Yorick and the Critics
Title | Yorick and the Critics PDF eBook |
Author | Alan B. Howes |
Publisher | New Haven, Yale U. P |
Pages | 208 |
Release | 1958 |
Genre | Sterne, Laurence, 1713-1768 |
ISBN |
Yorick and Bones
Title | Yorick and Bones PDF eBook |
Author | Jeremy Tankard |
Publisher | HarperCollins |
Pages | 146 |
Release | 2020-05-19 |
Genre | Juvenile Fiction |
ISBN | 0062854321 |
Hear ye, hear ye! Father-daughter duo Jeremy and Hermione Tankard are pleased to introduce the first book in a rib-tickling, heartfelt full-color graphic novel series perfect for fans of Bird & Squirrel! Yorick is a skeleton who was just dug up after a few hundred years of sleep. He speaks like it too. “Forsooth, my joy, I barely can contain!” Bones is the hungry dog who did the digging. Though he cannot speak, he can chomp. What will become of these two unlikely companions? Will Yorick ever find the friend he seeks? Will Bones ever find a tasty treat that does not talk back? The course of true friendship never did run smooth.
Y is for Yorick
Title | Y is for Yorick PDF eBook |
Author | Jennifer Adams |
Publisher | Gibbs Smith |
Pages | 130 |
Release | 2011-02-01 |
Genre | Humor |
ISBN | 1423615387 |
This delightfully illustrated ABC book for grown-ups offers a fresh and irreverent take on Shakespeare’s most memorable characters. The plays of William Shakespeare contain some of the most renowned characters and stories in all of literature. The perfect gift for any fan of The Bard, Y is for Yorick takes playful jabs at the unforgettable plots and people we all know and love. From Ariel (of The Tempest) to Elizabeth (of Richard III), each entry combines amusing illustrations with tongue-in-cheek captions about each character.

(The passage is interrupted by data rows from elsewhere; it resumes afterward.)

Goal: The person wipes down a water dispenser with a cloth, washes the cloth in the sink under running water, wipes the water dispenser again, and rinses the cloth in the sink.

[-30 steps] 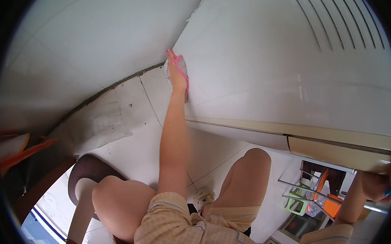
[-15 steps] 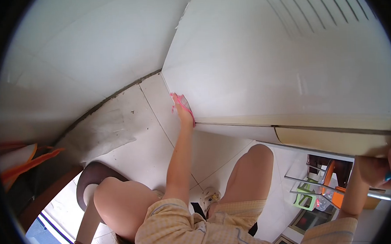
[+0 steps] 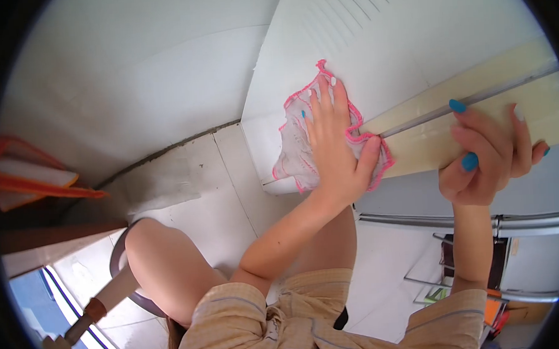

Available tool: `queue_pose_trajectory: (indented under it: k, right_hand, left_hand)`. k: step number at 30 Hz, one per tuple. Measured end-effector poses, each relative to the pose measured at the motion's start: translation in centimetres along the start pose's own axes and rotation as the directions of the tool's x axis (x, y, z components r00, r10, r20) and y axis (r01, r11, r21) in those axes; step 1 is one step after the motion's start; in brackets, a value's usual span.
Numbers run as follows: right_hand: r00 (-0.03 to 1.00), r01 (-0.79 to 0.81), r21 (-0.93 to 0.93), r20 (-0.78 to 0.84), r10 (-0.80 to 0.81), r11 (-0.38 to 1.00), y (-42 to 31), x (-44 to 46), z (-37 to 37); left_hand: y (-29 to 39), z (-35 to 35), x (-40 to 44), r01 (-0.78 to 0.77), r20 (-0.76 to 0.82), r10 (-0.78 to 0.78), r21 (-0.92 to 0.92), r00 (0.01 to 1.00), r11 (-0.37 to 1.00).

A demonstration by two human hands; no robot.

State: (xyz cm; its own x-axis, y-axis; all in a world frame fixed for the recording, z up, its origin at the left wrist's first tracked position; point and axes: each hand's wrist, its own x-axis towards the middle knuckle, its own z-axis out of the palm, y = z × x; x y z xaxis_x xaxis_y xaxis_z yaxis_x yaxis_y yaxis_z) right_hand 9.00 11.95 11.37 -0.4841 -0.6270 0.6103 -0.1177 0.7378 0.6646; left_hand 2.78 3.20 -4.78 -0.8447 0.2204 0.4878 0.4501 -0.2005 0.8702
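My left hand [image 3: 335, 143] lies flat on a thin white cloth with pink edging [image 3: 297, 142], fingers spread and stretched out. It presses the cloth against a large white panel [image 3: 412, 54], near the panel's lower corner and over the end of a cream-coloured edge strip [image 3: 411, 148]. Part of the cloth is hidden under the palm. In front of the cream strip, farther right, my right hand [image 3: 490, 160] is raised with its fingers loosely bent and apart. Nothing shows in it, and I cannot tell whether it touches the strip.
A white wall [image 3: 141, 74] meets the tiled floor [image 3: 212, 209] along a dark, dirty line. Orange-edged material [image 3: 36, 181] sits at the left above a brown ledge [image 3: 55, 240]. Metal rails [image 3: 421, 221] run below the panel at right. A round dark seat [image 3: 122, 252] is beneath me.
My left hand has moved up and right from the panel's low corner, with the cloth now spread under it. My right hand has come inward from the right edge. The camera view has shifted.
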Motion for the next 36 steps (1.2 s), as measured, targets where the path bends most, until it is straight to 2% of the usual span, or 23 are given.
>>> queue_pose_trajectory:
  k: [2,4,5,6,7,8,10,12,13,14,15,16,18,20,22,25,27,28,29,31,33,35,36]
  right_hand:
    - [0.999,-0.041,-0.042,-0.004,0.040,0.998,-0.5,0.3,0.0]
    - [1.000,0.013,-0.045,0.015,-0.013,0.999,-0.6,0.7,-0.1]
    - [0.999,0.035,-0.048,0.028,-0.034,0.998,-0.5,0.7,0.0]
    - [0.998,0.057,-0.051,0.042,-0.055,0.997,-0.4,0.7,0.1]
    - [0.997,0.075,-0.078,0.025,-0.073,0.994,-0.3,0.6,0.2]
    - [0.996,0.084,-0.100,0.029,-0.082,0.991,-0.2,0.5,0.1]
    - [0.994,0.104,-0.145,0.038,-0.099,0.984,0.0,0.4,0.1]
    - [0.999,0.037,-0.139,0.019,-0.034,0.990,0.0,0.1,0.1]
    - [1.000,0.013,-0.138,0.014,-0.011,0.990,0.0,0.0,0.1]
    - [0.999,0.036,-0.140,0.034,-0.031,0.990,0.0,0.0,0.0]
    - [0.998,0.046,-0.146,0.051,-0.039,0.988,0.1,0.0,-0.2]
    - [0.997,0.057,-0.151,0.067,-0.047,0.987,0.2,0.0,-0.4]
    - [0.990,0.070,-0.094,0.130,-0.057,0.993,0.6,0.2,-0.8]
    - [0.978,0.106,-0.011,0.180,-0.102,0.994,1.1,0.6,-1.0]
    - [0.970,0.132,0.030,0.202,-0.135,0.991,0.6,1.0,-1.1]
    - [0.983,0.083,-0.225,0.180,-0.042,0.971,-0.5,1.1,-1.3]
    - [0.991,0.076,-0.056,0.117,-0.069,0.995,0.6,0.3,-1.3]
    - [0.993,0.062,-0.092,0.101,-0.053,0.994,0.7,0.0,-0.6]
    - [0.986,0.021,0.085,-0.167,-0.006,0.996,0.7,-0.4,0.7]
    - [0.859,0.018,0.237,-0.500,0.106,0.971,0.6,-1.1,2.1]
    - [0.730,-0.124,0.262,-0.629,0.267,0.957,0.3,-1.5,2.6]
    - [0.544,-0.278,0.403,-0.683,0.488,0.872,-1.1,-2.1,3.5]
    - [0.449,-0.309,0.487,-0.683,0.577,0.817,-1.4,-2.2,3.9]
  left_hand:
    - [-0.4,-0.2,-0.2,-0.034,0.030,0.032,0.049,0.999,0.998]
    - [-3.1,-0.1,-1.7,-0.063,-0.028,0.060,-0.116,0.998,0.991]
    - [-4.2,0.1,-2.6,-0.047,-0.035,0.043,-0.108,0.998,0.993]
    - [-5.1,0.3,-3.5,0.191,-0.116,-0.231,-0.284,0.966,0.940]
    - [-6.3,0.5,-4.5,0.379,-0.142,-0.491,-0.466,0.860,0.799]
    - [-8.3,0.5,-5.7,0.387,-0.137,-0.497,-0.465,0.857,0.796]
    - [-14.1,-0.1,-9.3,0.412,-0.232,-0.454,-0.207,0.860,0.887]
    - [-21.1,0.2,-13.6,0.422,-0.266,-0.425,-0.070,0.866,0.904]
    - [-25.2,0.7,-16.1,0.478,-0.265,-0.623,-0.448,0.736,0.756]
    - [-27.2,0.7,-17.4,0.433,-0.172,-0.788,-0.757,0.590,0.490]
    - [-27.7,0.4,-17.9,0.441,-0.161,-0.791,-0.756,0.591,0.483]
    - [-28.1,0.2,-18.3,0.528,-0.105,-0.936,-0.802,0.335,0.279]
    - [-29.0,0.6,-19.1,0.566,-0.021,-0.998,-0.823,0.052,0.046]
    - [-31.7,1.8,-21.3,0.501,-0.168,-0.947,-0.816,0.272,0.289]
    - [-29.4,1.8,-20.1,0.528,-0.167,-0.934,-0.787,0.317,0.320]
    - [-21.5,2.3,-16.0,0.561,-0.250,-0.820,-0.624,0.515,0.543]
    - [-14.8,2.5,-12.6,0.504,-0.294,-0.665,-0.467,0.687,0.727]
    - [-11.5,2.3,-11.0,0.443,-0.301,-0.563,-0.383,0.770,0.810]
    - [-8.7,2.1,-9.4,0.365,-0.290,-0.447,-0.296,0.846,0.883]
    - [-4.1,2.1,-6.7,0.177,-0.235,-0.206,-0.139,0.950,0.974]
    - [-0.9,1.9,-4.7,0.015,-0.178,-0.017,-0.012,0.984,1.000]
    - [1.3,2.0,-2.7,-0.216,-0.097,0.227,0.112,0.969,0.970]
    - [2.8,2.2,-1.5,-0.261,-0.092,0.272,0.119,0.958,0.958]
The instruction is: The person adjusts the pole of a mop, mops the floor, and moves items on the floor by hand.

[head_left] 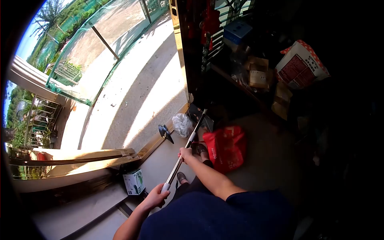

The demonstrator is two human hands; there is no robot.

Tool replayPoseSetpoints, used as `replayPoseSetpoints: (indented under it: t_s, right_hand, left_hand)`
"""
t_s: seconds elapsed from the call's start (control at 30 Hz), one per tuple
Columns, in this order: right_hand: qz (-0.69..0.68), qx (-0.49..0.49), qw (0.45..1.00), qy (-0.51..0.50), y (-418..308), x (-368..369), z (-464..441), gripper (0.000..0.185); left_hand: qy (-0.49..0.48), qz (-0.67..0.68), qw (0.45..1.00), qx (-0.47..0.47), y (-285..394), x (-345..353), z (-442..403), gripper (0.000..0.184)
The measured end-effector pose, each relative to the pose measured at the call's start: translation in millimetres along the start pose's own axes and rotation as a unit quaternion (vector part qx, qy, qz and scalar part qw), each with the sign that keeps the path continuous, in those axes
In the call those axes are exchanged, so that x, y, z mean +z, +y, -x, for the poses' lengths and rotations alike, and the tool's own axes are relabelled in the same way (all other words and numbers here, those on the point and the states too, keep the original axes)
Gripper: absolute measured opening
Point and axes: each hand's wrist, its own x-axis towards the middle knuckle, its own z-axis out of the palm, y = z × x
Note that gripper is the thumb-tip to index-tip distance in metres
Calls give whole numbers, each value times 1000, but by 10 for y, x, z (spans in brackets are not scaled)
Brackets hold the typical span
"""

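A long silver pole (175,173) runs slantwise from low centre up toward the doorway. Wrapped round its white lower end is my left hand (157,196). My right hand (185,155) grips the same pole farther up, near its middle. The pole's far end lies by a dark flat object (206,121) on the floor; what is attached there is too dark to tell. Just left of the pole is a clear plastic bag (183,125), and right of it stands a red bag (228,149).
A black object (165,133) sits at the wooden door sill (150,150). A white and green box (134,182) is at the lower left. Packages (258,73) and a white and red sack (301,66) lie at the upper right. Sunlit concrete (132,92) lies outside.
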Motion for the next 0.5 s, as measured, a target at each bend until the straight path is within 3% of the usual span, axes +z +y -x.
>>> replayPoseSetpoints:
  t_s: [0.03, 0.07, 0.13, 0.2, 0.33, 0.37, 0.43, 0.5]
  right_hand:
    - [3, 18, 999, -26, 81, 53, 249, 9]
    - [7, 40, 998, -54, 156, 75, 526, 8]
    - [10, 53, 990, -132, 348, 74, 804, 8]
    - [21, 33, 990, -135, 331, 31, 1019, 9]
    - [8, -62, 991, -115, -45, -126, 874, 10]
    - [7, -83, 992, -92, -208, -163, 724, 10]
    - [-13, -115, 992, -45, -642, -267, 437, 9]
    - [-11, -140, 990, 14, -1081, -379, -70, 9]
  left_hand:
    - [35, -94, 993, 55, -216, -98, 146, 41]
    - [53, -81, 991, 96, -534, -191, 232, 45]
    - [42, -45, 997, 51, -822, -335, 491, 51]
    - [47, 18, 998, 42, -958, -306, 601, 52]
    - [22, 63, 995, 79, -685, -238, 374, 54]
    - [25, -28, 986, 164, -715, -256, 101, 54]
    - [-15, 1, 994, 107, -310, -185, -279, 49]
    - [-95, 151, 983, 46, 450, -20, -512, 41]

The Cambridge Companion to the Eighteenth-Century Novel
Title | The Cambridge Companion to the Eighteenth-Century Novel PDF eBook |
Author | John Richetti |
Publisher | Cambridge University Press |
Pages | 308 |
Release | 1996-09-05 |
Genre | Literary Criticism |
ISBN | 9780521429450 |
In the past twenty years our understanding of the novel's emergence in eighteenth-century Britain has drastically changed. Drawing on new research in social and political history, the twelve contributors to this Companion challenge and refine the traditional view of the novel's origins and purposes. In various ways each seeks to show that the novel is not defined primarily by its realism of representation, but by the new ideological and cultural functions it serves in the emerging modern world of print culture. Sentimental and Gothic fiction and fiction by women are discussed, alongside detailed readings of work by Defoe, Swift, Richardson, Henry Fielding, Sterne, Smollett, and Burney. This multifaceted picture of the novel in its formative decades provides a comprehensive and indispensable guide for students of the eighteenth-century British novel, and its place within the culture of its time.

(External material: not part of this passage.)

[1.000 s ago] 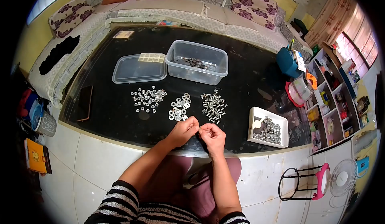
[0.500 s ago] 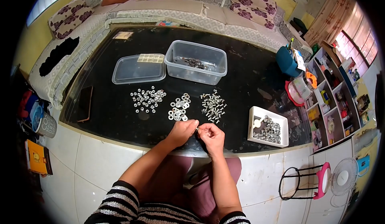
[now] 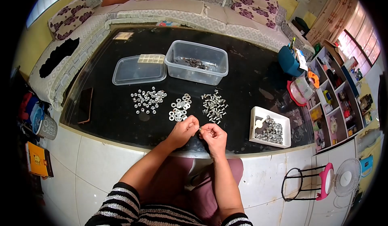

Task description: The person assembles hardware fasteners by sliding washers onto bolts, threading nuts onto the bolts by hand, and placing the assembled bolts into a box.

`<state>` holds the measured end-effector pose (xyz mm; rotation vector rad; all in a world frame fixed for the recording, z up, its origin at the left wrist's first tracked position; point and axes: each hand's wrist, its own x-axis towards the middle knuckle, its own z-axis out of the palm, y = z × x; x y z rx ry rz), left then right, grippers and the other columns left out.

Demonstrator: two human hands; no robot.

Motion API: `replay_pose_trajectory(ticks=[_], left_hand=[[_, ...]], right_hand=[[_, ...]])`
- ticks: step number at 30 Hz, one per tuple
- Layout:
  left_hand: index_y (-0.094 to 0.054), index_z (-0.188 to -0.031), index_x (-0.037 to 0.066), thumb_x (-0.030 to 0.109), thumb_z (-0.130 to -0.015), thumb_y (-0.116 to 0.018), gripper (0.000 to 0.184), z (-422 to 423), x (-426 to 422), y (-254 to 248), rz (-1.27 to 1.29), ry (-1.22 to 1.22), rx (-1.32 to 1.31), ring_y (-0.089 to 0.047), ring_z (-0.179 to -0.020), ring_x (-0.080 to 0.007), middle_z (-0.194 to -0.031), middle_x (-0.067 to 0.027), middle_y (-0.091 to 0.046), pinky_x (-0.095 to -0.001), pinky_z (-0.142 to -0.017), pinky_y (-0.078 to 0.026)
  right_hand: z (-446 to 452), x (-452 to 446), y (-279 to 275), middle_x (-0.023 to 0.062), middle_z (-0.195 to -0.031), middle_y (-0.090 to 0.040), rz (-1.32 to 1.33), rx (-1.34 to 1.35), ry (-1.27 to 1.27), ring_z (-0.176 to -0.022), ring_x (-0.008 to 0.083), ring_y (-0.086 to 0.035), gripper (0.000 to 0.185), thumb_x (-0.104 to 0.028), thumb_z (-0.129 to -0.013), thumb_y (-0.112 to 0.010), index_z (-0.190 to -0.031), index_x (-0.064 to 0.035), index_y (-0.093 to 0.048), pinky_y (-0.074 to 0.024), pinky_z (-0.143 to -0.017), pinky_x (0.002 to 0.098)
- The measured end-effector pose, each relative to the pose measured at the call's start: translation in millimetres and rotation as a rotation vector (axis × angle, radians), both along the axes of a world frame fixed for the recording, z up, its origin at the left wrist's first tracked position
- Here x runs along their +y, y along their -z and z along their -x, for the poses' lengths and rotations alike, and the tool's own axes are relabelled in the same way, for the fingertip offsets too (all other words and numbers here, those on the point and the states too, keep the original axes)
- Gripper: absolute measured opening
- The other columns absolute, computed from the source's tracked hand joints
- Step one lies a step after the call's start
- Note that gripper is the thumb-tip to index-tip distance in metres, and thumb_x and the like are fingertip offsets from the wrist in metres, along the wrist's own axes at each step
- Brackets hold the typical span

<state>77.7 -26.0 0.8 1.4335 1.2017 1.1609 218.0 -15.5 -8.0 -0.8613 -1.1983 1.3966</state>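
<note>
My left hand (image 3: 184,132) and my right hand (image 3: 214,137) meet above the table's near edge, fingers closed in a pinch. A small metal bolt (image 3: 200,129) shows between the fingertips, held by my right hand. Left fingertips touch its end; whether they grip a nut or washer there is hidden. Just beyond my hands lies a group of flat washers (image 3: 180,108). Loose bolts (image 3: 214,107) form a pile right of them, and nuts (image 3: 148,99) are spread to the left. A white tray (image 3: 286,125) at the right contains several assembled-looking metal fasteners (image 3: 271,132).
On the black table (image 3: 133,131), a clear plastic box (image 3: 198,77) with dark small pieces stands behind the piles, its lid (image 3: 137,74) beside it. A phone (image 3: 85,104) lies at the left edge. A compartment shelf (image 3: 329,104) and a pink-seated stool (image 3: 324,181) are at the right.
My left hand has shifted slightly, its fingers lifted and rounded more at the bolt. My right hand stays almost in place. The piles and the tray look the same.
</note>
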Motion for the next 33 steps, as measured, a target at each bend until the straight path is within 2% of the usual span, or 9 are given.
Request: replay_pose_trajectory(ticks=[7,10,13,19,22,26,28,31,33], left_hand=[[-0.045,-0.072,0.002,0.018,-0.083,-0.043,0.020,1,1,7,-0.005,-0.014,0.152,-0.039,-0.048,-0.0099,-0.053,-0.0032,-0.043,-0.0261,-0.047,-0.035],[-0.045,-0.072,0.002,0.019,-0.084,-0.043,0.021,1,-1,-2,0.017,-0.023,-0.035,-0.040,-0.049,-0.0116,-0.054,-0.0049,-0.044,-0.0276,-0.047,-0.035],[-0.045,-0.071,0.001,0.020,-0.085,-0.042,0.024,1,-1,0,0.016,0.040,0.028,-0.041,-0.049,-0.0113,-0.054,-0.0054,-0.044,-0.0275,-0.047,-0.035],[-0.044,-0.069,0.002,0.019,-0.084,-0.044,0.023,-1,1,4,-0.019,-0.025,0.120,-0.039,-0.049,-0.0079,-0.052,-0.0029,-0.042,-0.0265,-0.047,-0.034],[-0.044,-0.069,0.001,0.018,-0.083,-0.044,0.022,0,-1,-4,0.029,-0.034,-0.006,-0.040,-0.048,-0.0096,-0.052,-0.0043,-0.042,-0.0267,-0.046,-0.034],[-0.044,-0.068,0.001,0.017,-0.084,-0.043,0.023,-1,1,3,-0.048,-0.004,0.043,-0.040,-0.047,-0.0109,-0.051,-0.0051,-0.042,-0.0268,-0.045,-0.034],[-0.044,-0.069,0.005,0.017,-0.083,-0.042,0.019,-2,1,6,-0.088,-0.028,0.042,-0.036,-0.045,-0.0058,-0.048,0.0006,-0.039,-0.0224,-0.042,-0.030],[-0.044,-0.071,0.004,0.017,-0.084,-0.042,0.018,1,4,15,-0.131,-0.009,0.167,-0.035,-0.045,-0.0058,-0.048,0.0013,-0.039,-0.0225,-0.042,-0.030],[-0.044,-0.072,0.004,0.016,-0.084,-0.041,0.017,-2,2,10,-0.086,-0.028,0.125,-0.035,-0.045,-0.0060,-0.048,0.0016,-0.038,-0.0225,-0.042,-0.029]], right_hand=[[0,0,1,-0.0007,-0.068,-0.056,-0.013,-0.025,-0.024,-0.058,0.0027,-0.049,0.008,0.003,-0.072,-0.061,-0.079,0.0015,-0.058,-0.0406,-0.054,0.0150],[0,0,-1,-0.0009,-0.068,-0.056,0.013,0.026,-0.010,-0.058,0.0021,-0.048,0.008,0.002,-0.072,-0.061,-0.079,0.0015,-0.058,-0.0398,-0.054,0.0147],[0,1,0,-0.0009,-0.068,-0.056,0.011,0.026,-0.017,-0.058,0.0020,-0.048,0.007,0.002,-0.072,-0.061,-0.079,0.0015,-0.057,-0.0397,-0.054,0.0146],[0,1,2,-0.0004,-0.067,-0.056,0.001,-0.024,-0.021,-0.057,0.0027,-0.049,0.007,0.002,-0.073,-0.061,-0.079,0.0017,-0.057,-0.0403,-0.053,0.0148],[0,0,-2,-0.0012,-0.066,-0.055,0.021,0.016,-0.002,-0.057,0.0020,-0.048,0.006,0.001,-0.073,-0.061,-0.078,0.0013,-0.058,-0.0395,-0.053,0.0146],[1,0,-2,-0.0018,-0.066,-0.055,0.031,0.012,-0.005,-0.057,0.0015,-0.047,0.006,0.001,-0.073,-0.061,-0.077,0.0011,-0.058,-0.0390,-0.053,0.0144],[0,1,2,-0.0015,-0.066,-0.055,0.017,-0.028,-0.023,-0.058,0.0016,-0.048,0.006,0.001,-0.072,-0.061,-0.078,0.0012,-0.058,-0.0390,-0.053,0.0144],[0,0,-1,-0.0016,-0.066,-0.055,0.000,-0.034,-0.057,-0.058,0.0015,-0.047,0.006,0.001,-0.072,-0.061,-0.078,0.0012,-0.058,-0.0388,-0.053,0.0143],[0,0,-1,-0.0014,-0.066,-0.055,0.002,-0.040,-0.046,-0.058,0.0017,-0.048,0.006,0.001,-0.072,-0.061,-0.078,0.0012,-0.058,-0.0390,-0.053,0.0145]])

The Plagiarism Allegation in English Literature from Butler to Sterne
Title | The Plagiarism Allegation in English Literature from Butler to Sterne PDF eBook |
Author | R. Terry |
Publisher | Springer |
Pages | 224 |
Release | 2010-09-22 |
Genre | Fiction |
ISBN | 0230289916 |
Contributing to the growth in plagiarism studies, this timely new book highlights the impact of the allegation of plagiarism on the working lives of some of the major writers of the period, and considers plagiarism in relation to the emergence of literary copyright and the aesthetic of originality.

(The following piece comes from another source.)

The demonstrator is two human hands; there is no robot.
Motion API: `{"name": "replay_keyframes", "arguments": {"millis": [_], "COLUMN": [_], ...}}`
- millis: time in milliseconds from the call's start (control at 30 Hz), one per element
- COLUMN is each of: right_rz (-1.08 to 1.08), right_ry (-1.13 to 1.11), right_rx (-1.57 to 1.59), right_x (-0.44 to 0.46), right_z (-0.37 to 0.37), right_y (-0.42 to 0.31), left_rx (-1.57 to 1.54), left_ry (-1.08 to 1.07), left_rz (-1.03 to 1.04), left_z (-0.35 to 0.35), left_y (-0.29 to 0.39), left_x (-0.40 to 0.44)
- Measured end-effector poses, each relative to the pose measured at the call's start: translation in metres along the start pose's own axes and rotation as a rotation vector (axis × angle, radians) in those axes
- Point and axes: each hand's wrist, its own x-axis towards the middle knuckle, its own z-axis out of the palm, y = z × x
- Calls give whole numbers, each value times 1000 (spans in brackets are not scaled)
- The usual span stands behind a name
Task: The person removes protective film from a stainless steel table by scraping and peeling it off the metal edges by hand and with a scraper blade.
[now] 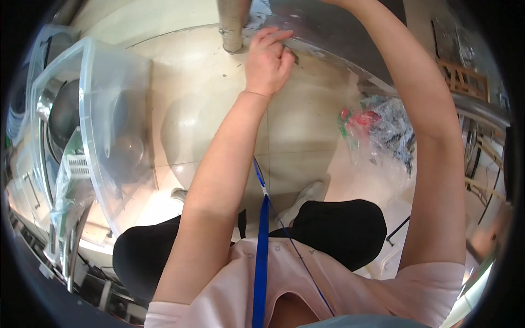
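Note:
My left hand (268, 61) reaches forward near the foot of a round metal leg (231, 27), in front of a dark grey panel (339, 33). Its fingers are partly stretched and apart, and the thumb points toward the panel's lower edge. Close to the thumb is a small dark grey piece (296, 54); I cannot tell whether it touches the hand. My right forearm (418, 71) bends up and over the panel, and the right hand lies beyond the top edge of the view.
On the left stands a clear plastic bin (87, 104) with a dark pan and other wares. A clear plastic bag with grey scraps (391, 128) lies on the tiled floor (213, 147) at right. A blue lanyard (261, 246) hangs between my knees. Wooden frames (465, 80) stand far right.

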Motion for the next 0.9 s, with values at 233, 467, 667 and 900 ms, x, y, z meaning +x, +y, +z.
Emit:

The relation of Tristram Shandy to the life of Sterne
Title | The relation of Tristram Shandy to the life of Sterne PDF eBook |
Author | Overton Philip James |
Publisher | Walter de Gruyter |
Pages | 177 |
Release | 2011-09-27 |
Genre | Language Arts & Disciplines |
ISBN | 3111400344 |
Artificial Intelligence
Title | Artificial Intelligence PDF eBook |
Author | Yorick Wilks |
Publisher | Icon Books |
Pages | 124 |
Release | 2019-06-06 |
Genre | Computers |
ISBN | 1785785176 |
Artificial intelligence has long been a mainstay of science fiction and increasingly it feels as if AI is entering our everyday lives, with technology like Apple's Siri now prominent, and self-driving cars almost upon us. But what do we actually mean when we talk about 'AI'? Are the sentient machines of 2001 or The Matrix a real possibility or will real-world artificial intelligence look and feel very different? What has it done for us so far? And what technologies could it yield in the future? AI expert Yorick Wilks takes a journey through the history of artificial intelligence up to the present day, examining its origins, controversies and achievements, as well as looking into just how it works. He also considers the future, assessing whether these technologies could menace our way of life, but also how we are all likely to benefit from AI applications in the years to come. Entertaining, enlightening, and keenly argued, this is the essential one-stop guide to the AI debate.